> **TASK TO CARRY OUT**: Each line of the listing below, from the very first to the one that contains "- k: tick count", is to be retyped exactly as it stands.

> **RECORDS FOR THE TASK**:

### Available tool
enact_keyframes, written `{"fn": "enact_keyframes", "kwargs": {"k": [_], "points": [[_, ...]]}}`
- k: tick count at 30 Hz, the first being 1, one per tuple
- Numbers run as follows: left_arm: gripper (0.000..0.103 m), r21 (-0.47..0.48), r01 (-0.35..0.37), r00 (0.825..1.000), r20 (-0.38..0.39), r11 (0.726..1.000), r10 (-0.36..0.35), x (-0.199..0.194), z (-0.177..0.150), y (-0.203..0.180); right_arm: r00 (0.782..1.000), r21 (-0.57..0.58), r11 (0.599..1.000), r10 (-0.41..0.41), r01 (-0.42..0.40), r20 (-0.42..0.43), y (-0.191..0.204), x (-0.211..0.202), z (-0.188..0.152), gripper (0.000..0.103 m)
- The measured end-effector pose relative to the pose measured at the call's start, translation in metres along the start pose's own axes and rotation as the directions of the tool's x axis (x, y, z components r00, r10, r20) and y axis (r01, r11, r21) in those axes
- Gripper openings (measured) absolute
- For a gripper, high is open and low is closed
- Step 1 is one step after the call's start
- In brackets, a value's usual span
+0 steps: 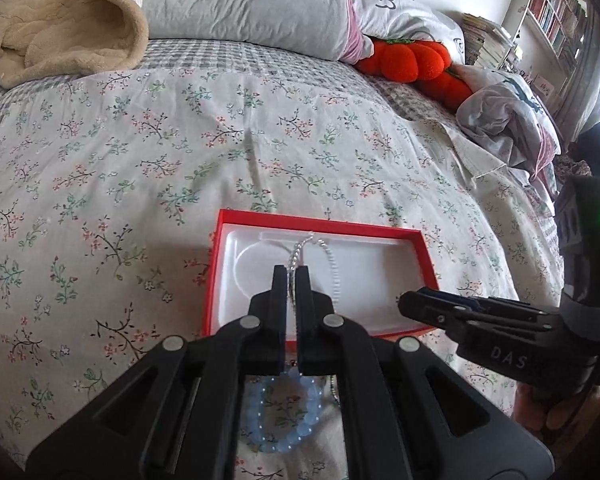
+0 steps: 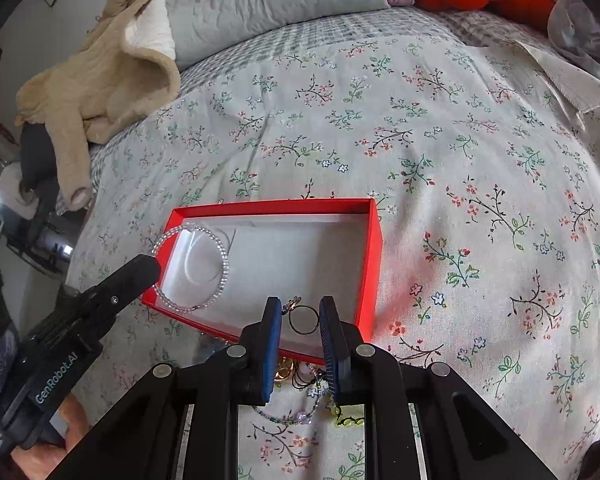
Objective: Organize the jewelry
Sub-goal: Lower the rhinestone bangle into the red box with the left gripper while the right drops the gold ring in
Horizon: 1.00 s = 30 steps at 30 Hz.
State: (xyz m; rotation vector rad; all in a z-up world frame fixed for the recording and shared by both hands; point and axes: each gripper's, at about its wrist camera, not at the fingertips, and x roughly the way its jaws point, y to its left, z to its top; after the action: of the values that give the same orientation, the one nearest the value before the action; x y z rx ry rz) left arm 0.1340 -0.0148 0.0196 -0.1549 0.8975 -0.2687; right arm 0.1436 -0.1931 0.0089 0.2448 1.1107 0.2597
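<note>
A red box (image 1: 284, 224) (image 2: 374, 256) with a white moulded liner lies on the flowered bedspread. My left gripper (image 1: 291, 270) is shut on a clear beaded bracelet (image 1: 332, 264) (image 2: 220, 252) and holds it over the box's left end. My right gripper (image 2: 299, 304) is open over the box's near edge, with a thin dark ring (image 2: 303, 320) lying between its fingers. The right gripper also shows in the left wrist view (image 1: 404, 300). A pale blue bead bracelet (image 1: 284, 412) lies on the bed under my left gripper. More small jewelry (image 2: 308, 396) lies under my right gripper.
A beige blanket (image 1: 60, 20) and grey pillows (image 1: 252, 0) lie at the head of the bed. An orange plush toy (image 1: 416, 60) and crumpled bedding (image 1: 508, 128) sit at the right. Bookshelves (image 1: 556, 12) stand beyond.
</note>
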Motion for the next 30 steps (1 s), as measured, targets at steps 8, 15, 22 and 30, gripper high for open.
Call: {"fn": "enact_keyframes", "kwargs": {"k": [8, 15, 22, 30], "points": [[0.005, 0.019, -0.075, 0.997, -0.025, 0.997, 0.075, 0.009, -0.004, 0.007, 1.000, -0.016, 1.000, -0.007, 0.007, 0.000, 0.002, 0.006, 0.005, 0.020], [0.029, 0.036, -0.100, 0.995, -0.010, 0.994, 0.100, -0.001, -0.002, 0.002, 1.000, -0.035, 0.999, 0.011, -0.011, 0.007, 0.005, -0.003, 0.004, 0.021], [0.054, 0.032, -0.115, 0.993, -0.013, 0.993, 0.115, -0.020, -0.009, 0.004, 0.999, -0.057, 0.998, 0.000, 0.002, 0.032, 0.004, -0.026, -0.004, 0.026], [0.073, 0.058, -0.141, 0.987, -0.072, 0.988, 0.145, -0.027, -0.031, 0.015, 0.998, -0.076, 0.997, -0.027, 0.031, 0.056, -0.009, -0.047, -0.027, 0.062]]}}
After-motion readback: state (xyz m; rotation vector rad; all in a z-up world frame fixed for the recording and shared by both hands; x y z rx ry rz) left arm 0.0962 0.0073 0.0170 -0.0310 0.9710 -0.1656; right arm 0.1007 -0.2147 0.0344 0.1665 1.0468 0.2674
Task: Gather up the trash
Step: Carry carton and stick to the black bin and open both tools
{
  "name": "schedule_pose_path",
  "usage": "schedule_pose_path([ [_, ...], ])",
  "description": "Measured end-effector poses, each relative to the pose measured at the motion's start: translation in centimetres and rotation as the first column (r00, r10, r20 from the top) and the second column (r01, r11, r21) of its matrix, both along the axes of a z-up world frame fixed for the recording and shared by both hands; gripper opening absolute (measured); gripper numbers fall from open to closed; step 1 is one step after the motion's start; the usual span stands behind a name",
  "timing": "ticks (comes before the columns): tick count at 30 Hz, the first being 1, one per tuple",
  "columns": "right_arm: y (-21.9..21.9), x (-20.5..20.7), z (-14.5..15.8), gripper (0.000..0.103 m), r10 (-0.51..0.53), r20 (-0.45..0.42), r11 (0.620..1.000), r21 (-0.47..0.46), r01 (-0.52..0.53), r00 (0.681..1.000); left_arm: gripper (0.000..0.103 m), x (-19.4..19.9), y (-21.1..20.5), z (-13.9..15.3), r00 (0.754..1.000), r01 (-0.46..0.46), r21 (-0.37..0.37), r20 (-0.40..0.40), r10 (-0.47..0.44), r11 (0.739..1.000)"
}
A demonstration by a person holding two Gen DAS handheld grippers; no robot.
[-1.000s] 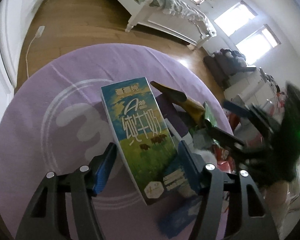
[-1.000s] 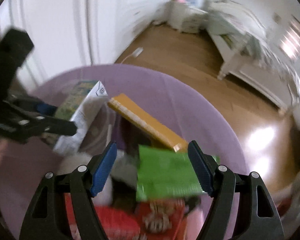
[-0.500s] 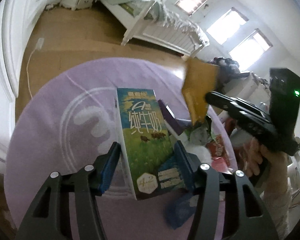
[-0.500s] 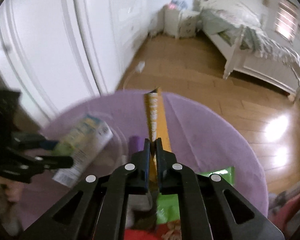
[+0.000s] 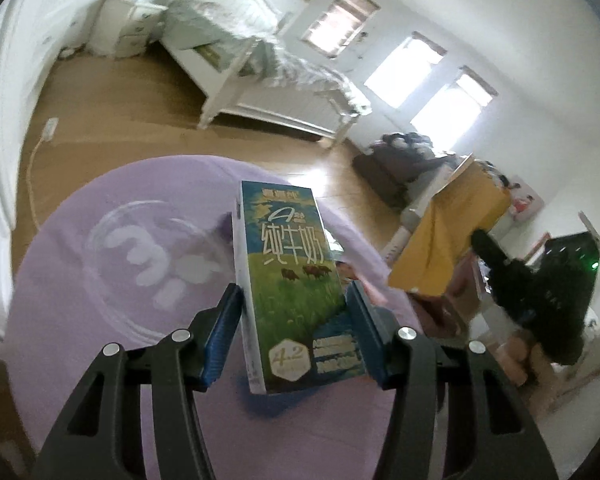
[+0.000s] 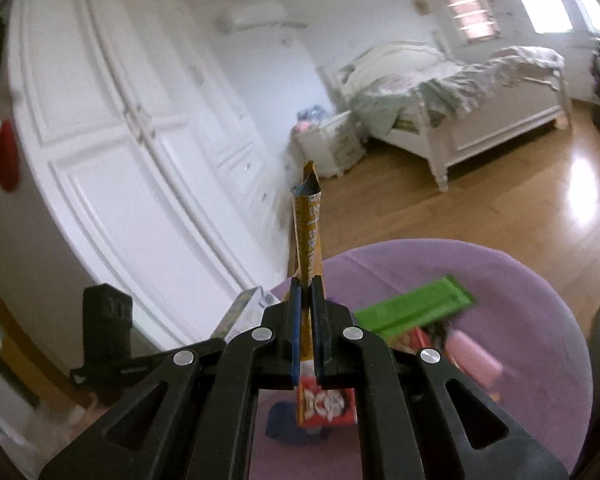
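Observation:
My left gripper (image 5: 294, 300) is shut on a blue-and-green milk carton (image 5: 294, 280) and holds it above the round purple rug (image 5: 100, 280). My right gripper (image 6: 307, 292) is shut on a flat yellow box (image 6: 309, 232), held edge-on and raised; the same box (image 5: 448, 236) shows at the right of the left wrist view. On the rug in the right wrist view lie a green packet (image 6: 416, 312), a red snack packet (image 6: 328, 404) and a pink item (image 6: 474, 354). The milk carton (image 6: 244, 312) shows at the left there.
White wardrobe doors (image 6: 120, 160) stand to the left. A white bed (image 5: 268, 76) and a nightstand (image 6: 332, 144) stand on the wooden floor (image 6: 520, 200) beyond the rug. A power strip and cable (image 5: 46, 132) lie on the floor. Dark clutter (image 5: 408, 160) sits under the windows.
My right gripper shut on the yellow box and lifted it off the pile. My left gripper closed on the milk carton and raised it; both views now tilt up toward the room.

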State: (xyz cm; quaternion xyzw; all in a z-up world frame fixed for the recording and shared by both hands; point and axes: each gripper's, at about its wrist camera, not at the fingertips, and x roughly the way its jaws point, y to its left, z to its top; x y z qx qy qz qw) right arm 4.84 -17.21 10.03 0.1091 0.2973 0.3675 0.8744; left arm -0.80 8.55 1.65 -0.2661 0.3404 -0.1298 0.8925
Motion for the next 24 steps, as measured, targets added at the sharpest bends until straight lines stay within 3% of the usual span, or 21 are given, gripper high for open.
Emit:
schedule_pose_path([
  [5, -5.3, -4.0, -0.3, 0.006, -0.145, 0.031, 0.989, 0.015, 0.145, 0.989, 0.053, 0.0, -4.3, 1.2, 0.994, 0.089, -0.003, 0.057, -0.088, 0.996],
  [11, -12.9, -6.7, -0.9, 0.006, -0.325, 0.046, 0.946, 0.023, 0.325, 0.944, 0.053, 1.6, -12.0, 2.0, 0.965, 0.248, -0.009, 0.094, -0.246, 0.969],
  [18, -23.9, -9.1, -3.5, 0.006, -0.537, 0.005, 0.843, 0.026, 0.537, 0.843, 0.053, 3.5, -21.6, 1.9, 0.896, 0.436, -0.025, 0.107, -0.431, 0.9],
  [24, -30.2, -10.7, -6.7, 0.006, -0.661, -0.054, 0.749, 0.021, 0.663, 0.748, 0.053, 5.0, -29.3, -0.1, 0.833, 0.553, -0.059, 0.063, -0.55, 0.831],
])
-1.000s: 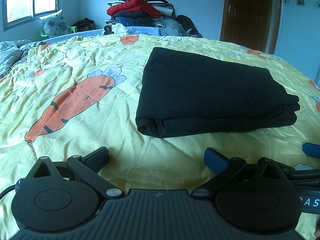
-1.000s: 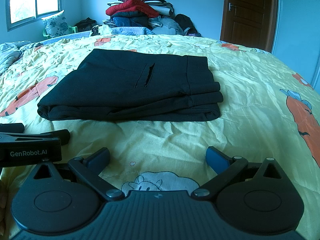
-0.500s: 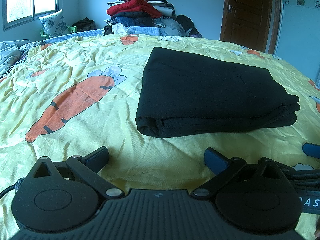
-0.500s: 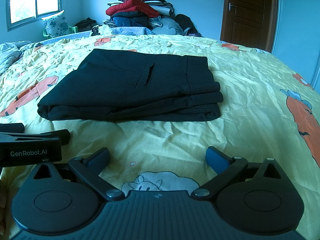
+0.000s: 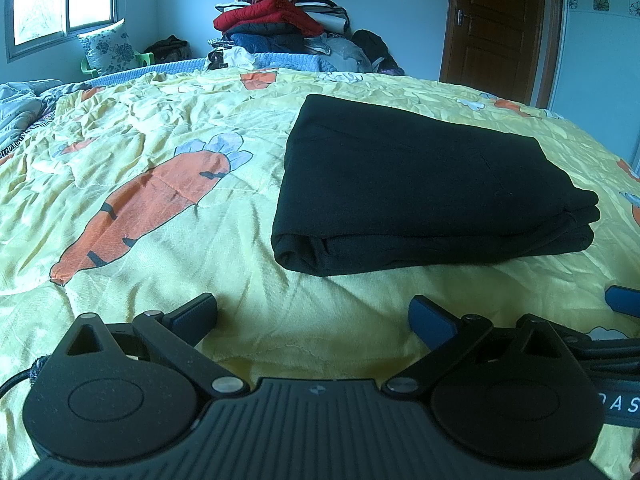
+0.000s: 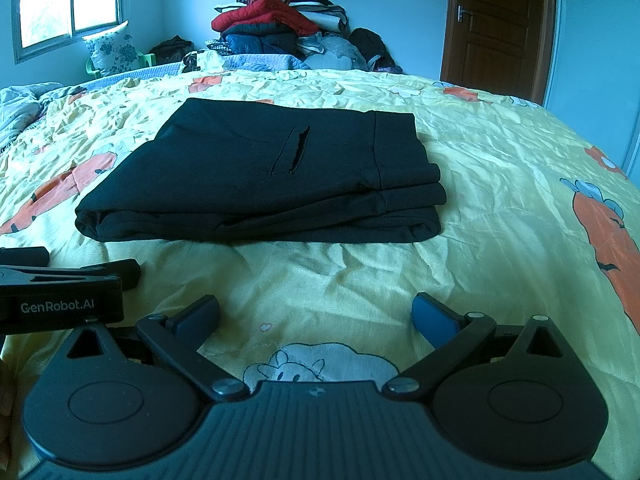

> **FINAL ANSWER**:
### Available tool
enact_keyframes, written `{"fn": "enact_keyframes", "kwargs": {"k": [_], "points": [[_, ...]]}}`
- k: tick count at 30 Hz, the first being 1, one per tuple

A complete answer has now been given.